Whenever the string "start" turns up in a line below, that line should be copied.
= = = = =
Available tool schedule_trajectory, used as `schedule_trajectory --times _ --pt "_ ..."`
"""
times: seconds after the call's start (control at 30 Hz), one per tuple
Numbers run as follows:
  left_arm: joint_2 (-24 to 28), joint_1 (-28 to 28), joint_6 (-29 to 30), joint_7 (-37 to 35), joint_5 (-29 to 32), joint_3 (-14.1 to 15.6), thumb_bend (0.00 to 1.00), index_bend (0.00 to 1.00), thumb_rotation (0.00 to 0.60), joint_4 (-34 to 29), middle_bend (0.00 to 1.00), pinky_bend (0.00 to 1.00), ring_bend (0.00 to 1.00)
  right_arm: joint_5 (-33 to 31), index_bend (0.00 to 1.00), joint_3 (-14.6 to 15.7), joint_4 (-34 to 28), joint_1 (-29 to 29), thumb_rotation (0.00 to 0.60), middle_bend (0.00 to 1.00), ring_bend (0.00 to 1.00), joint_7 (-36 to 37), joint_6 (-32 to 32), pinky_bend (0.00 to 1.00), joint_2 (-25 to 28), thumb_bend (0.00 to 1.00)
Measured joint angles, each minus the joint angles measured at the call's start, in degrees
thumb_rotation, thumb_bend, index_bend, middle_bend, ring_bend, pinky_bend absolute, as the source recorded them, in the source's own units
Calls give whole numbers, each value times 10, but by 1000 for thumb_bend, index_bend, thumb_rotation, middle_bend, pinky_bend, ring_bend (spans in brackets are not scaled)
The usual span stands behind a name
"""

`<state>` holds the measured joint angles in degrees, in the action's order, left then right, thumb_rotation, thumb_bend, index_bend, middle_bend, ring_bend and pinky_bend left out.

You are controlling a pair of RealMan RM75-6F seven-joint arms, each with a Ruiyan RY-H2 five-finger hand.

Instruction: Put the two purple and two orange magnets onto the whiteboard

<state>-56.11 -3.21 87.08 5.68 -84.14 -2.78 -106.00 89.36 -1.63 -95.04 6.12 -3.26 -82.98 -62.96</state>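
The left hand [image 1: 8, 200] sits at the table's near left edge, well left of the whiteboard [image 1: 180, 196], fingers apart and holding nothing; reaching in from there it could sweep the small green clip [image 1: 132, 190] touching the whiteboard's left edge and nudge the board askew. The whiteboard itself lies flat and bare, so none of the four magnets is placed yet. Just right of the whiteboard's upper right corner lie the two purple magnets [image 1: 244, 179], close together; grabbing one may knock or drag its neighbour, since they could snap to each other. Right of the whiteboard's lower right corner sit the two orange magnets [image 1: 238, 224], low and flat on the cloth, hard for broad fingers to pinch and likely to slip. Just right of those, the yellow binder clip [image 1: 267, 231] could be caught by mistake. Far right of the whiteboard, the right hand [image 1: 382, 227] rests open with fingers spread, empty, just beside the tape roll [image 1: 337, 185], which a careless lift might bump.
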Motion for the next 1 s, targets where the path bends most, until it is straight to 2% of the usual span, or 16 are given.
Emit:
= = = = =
Solution for this problem.
times: seconds after the call's start (control at 30 Hz), one per tuple
Measured joint angles, each minus the joint angles measured at the call's start, in degrees

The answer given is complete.